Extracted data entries

· · · · ·

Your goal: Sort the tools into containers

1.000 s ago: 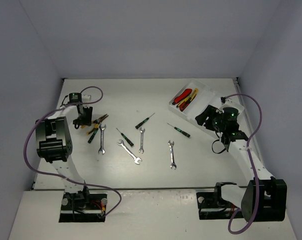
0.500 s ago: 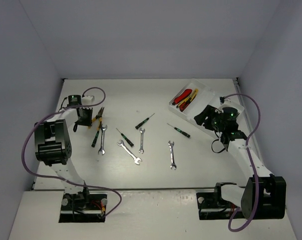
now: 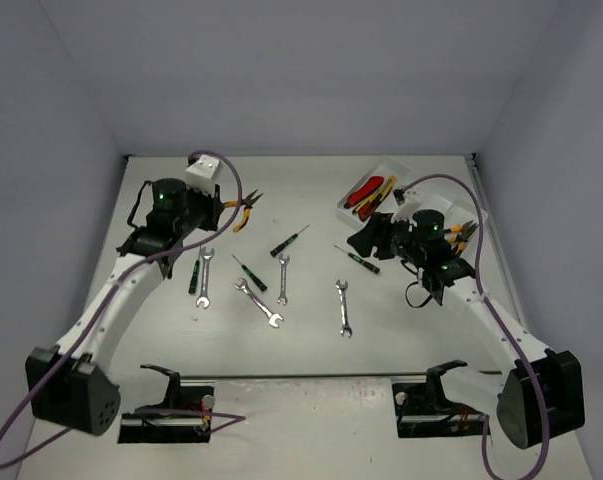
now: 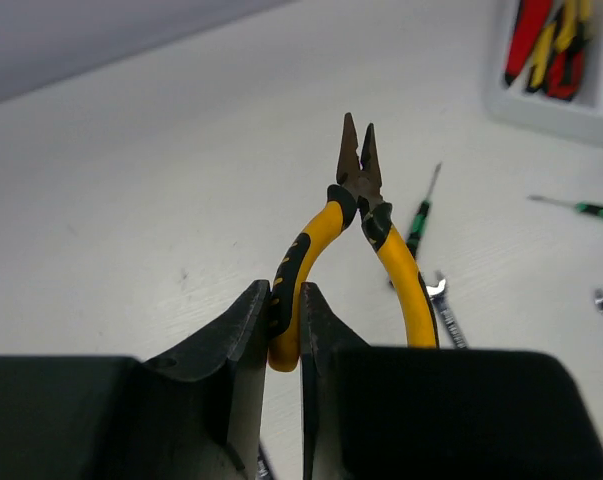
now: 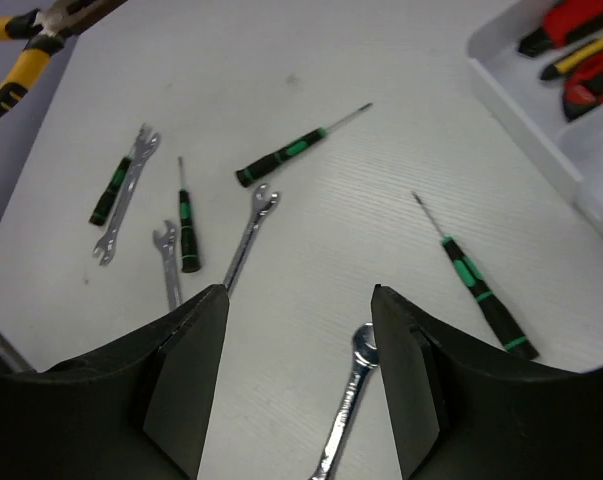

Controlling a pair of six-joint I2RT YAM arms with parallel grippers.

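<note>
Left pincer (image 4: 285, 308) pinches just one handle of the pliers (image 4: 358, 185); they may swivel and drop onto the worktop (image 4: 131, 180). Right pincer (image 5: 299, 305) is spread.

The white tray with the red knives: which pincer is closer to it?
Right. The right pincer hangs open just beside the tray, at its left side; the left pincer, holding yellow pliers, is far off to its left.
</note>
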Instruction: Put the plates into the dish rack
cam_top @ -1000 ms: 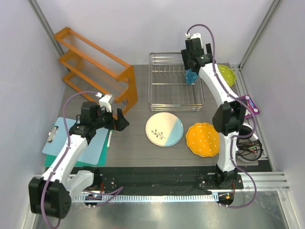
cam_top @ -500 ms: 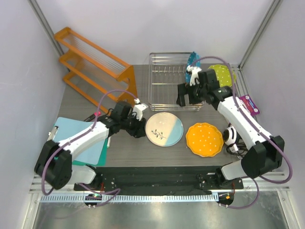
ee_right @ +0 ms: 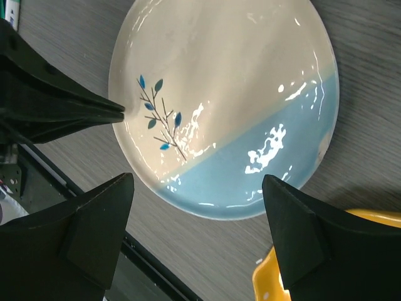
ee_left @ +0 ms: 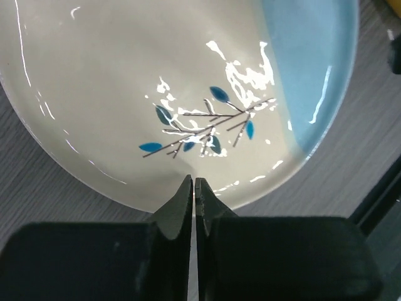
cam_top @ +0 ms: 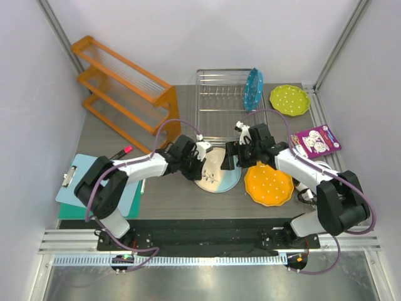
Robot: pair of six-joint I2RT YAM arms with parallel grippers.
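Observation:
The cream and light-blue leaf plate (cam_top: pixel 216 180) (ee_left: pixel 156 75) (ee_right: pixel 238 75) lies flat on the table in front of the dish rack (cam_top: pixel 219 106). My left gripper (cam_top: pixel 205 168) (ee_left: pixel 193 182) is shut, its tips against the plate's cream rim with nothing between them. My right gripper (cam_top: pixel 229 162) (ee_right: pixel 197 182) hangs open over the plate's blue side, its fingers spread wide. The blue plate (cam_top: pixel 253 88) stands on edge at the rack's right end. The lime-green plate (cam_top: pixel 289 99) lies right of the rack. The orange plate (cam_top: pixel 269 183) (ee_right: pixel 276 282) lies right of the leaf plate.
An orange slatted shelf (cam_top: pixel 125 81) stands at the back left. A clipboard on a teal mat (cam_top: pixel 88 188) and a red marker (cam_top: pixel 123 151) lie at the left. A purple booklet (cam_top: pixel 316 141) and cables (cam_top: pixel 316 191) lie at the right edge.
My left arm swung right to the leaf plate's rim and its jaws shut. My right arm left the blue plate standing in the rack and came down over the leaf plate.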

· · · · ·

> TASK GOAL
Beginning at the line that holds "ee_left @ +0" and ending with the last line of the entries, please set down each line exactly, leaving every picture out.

> RESULT
ee_left @ +0 ms: 
cam_top @ +0 ms: 
Robot: pair of six-joint I2RT YAM arms with parallel grippers.
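Observation:
The cream and light-blue leaf plate (cam_top: pixel 216 180) (ee_left: pixel 156 75) (ee_right: pixel 238 75) lies flat on the table in front of the dish rack (cam_top: pixel 219 106). My left gripper (cam_top: pixel 205 168) (ee_left: pixel 193 182) is shut, its tips against the plate's cream rim with nothing between them. My right gripper (cam_top: pixel 229 162) (ee_right: pixel 197 182) hangs open over the plate's blue side, its fingers spread wide. The blue plate (cam_top: pixel 253 88) stands on edge at the rack's right end. The lime-green plate (cam_top: pixel 289 99) lies right of the rack. The orange plate (cam_top: pixel 269 183) (ee_right: pixel 276 282) lies right of the leaf plate.
An orange slatted shelf (cam_top: pixel 125 81) stands at the back left. A clipboard on a teal mat (cam_top: pixel 88 188) and a red marker (cam_top: pixel 123 151) lie at the left. A purple booklet (cam_top: pixel 316 141) and cables (cam_top: pixel 316 191) lie at the right edge.
My left arm swung right to the leaf plate's rim and its jaws shut. My right arm left the blue plate standing in the rack and came down over the leaf plate.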

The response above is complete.